Casey Sapio-USA TODAY Sports

It is remarkable how quickly things can change.

One minute you are sitting outside your Minnesota lake cabin soaking up the morning sunshine and dunking your doughnut in a cup of freshly perked coffee. The next you are bundling up your kids and checking the anti-freeze levels in the pickup.

One minute you are watching an outsider with no real qualifications and for whom nobody has subscribed a chance make a play for a presidential nomination. The next minute you are wondering if anybody can stop him.

One minute you are checking your kid's diaper to make sure that smell you smell isn't hers. The next minute you are checking her diploma to make sure it is.

This is what it is like to be a fan of a Rich Rodriguez-backed team. Fans of the Arizona Wildcats know this only too well.

2015 was supposed to be a breakout of sorts. The Wildcats were coming off a remarkable season where they had made a run at the College Football Playoffs. They had won the South Division and owned a victory over an Oregon Ducks team that many pundits point to as the turning point in the fortunes of the PAC's top program. They had done all this with a young roster and were returning a bunch of players with tremendous upside - guys like LB Scooby Wright, RB Nick Wilson, WR Cayleb Jones and QB Anu Solomon.
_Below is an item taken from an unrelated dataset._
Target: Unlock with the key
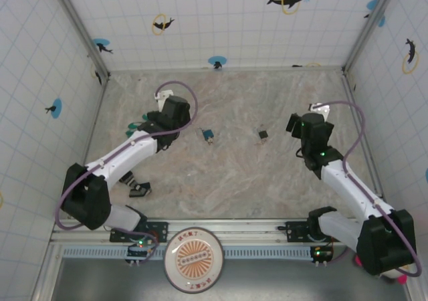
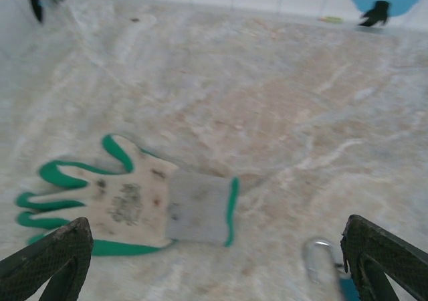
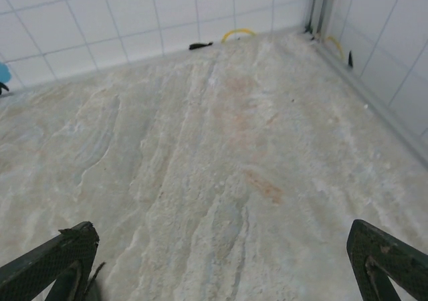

It was supposed to be an awesome 2016. But then it wasn't.

Three wins in an embarrassingly easy non-conference schedule (a RichRod hallmark) failed to effectively prepare the Wildcats for a tough PAC-12 season. Injuries to three of the stars noted above turned out to be too much for Arizona to absorb and the Wildcats turned in just three PAC wins - two of which came against Colorado and Oregon State. Along the way there were some embarrassing defeats, including a 49-3 clubbing at the hands of UW - a win that earned Arizona a 2% percentile rating for quality of play (that means it was in the 98th percentile of worst performances by any team in any game for the season).

I noted in last year's Gekko Files preview that Arizona looked exactly like the team they opened 2014 as, but that the question marks (offensive line, defense) would not be so easily overcome a second time. My prediction of them finishing "middle of the PAC" may have been too generous. Will 2016 go the same way, or is this a moment of change for Arizona?

Let's open the file.  You know...the Gekko File.

Arizona's Offense:

Offensive Coordinator Strengths Weaknesses Key Players Newcomers to Watch
Rod Smith
Calvin Magee
Rushing Attack
OL Consistency
Turnovers
QB Play
WR Size
RB Nick Wilson
WR Trey Griffey
WR Shawn Poindexter (JUCO)
OL Michael Eletise (TFr)

QB Anu Solomon finds himself on the hot seat after starting his first two years in Tucson.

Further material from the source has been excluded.